##### DATA FOR THE TASK

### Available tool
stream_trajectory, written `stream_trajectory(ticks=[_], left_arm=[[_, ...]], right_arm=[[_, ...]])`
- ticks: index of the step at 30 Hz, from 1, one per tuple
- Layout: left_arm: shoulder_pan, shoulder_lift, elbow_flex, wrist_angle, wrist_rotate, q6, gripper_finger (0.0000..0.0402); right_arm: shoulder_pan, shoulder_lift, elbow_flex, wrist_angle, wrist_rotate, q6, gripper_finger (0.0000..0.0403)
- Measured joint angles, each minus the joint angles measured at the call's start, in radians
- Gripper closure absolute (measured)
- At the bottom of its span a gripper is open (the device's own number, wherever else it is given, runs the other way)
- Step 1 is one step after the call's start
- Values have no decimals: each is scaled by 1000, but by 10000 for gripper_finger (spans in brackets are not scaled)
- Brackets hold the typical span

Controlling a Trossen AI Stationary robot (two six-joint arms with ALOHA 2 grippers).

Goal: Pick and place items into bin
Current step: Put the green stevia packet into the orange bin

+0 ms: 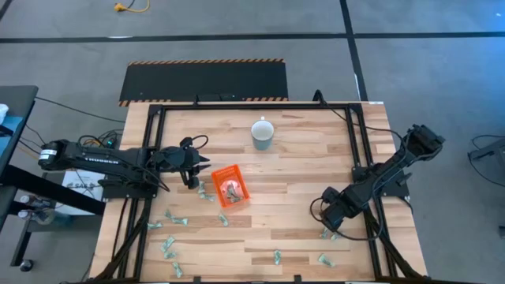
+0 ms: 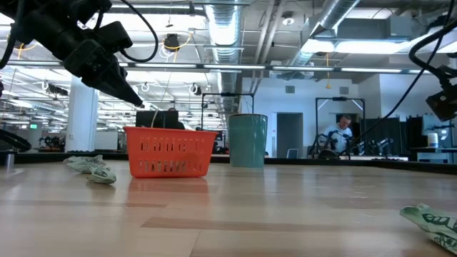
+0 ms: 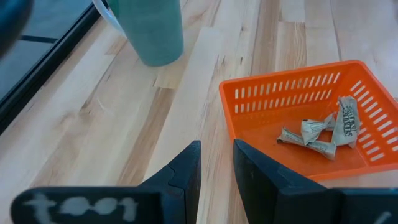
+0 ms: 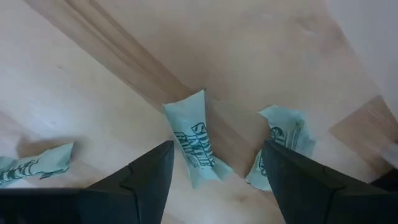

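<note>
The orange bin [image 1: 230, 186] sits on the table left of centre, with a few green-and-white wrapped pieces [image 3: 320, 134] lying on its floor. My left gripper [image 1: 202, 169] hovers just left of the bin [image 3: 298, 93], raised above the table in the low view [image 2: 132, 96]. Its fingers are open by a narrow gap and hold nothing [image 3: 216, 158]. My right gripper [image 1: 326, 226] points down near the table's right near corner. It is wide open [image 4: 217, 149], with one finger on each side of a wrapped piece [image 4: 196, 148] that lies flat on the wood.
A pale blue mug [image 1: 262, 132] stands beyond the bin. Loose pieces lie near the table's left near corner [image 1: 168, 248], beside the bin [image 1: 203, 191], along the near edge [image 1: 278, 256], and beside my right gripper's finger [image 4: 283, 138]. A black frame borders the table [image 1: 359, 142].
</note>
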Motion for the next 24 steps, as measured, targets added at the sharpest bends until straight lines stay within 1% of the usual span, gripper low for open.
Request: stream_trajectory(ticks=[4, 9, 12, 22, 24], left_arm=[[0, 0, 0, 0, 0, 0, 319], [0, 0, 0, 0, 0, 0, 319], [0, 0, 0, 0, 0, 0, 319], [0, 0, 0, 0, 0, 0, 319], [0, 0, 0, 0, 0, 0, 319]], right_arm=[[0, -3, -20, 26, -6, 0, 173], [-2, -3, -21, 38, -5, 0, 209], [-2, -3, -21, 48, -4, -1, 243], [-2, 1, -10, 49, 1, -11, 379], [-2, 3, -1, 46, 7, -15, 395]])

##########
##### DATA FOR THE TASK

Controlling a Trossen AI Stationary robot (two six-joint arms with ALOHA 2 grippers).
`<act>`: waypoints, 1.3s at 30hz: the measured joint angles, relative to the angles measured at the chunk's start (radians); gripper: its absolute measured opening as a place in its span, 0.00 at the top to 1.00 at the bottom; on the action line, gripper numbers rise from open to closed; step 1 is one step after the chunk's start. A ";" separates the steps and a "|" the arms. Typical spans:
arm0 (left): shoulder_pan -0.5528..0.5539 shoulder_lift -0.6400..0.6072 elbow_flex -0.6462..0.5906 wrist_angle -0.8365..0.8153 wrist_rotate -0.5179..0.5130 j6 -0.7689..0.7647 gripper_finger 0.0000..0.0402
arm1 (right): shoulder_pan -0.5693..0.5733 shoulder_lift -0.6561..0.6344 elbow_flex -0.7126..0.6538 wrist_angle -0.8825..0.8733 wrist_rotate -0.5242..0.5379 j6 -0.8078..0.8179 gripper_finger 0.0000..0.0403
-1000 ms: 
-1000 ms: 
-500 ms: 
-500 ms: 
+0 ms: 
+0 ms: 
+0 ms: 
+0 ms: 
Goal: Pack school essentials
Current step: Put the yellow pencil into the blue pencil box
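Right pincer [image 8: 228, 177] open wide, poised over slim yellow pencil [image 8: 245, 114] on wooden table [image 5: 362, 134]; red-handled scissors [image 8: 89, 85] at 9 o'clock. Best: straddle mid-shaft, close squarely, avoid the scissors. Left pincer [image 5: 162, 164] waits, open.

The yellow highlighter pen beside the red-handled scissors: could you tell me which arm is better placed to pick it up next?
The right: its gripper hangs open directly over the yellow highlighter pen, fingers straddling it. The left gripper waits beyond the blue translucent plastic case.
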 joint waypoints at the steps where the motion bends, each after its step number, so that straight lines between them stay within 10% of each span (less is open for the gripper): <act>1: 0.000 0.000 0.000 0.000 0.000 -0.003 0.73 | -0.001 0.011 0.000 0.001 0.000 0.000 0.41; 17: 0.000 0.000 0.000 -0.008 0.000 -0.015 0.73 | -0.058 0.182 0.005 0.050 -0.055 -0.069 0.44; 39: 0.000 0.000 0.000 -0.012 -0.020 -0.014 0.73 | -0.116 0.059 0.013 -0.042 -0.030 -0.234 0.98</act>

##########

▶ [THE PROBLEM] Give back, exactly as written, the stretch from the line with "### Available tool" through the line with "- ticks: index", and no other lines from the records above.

▶ [RESPONSE TO THE TASK]
### Available tool
stream_trajectory, written `stream_trajectory(ticks=[_], left_arm=[[_, ...]], right_arm=[[_, ...]])`
- ticks: index of the step at 30 Hz, from 1, one per tuple

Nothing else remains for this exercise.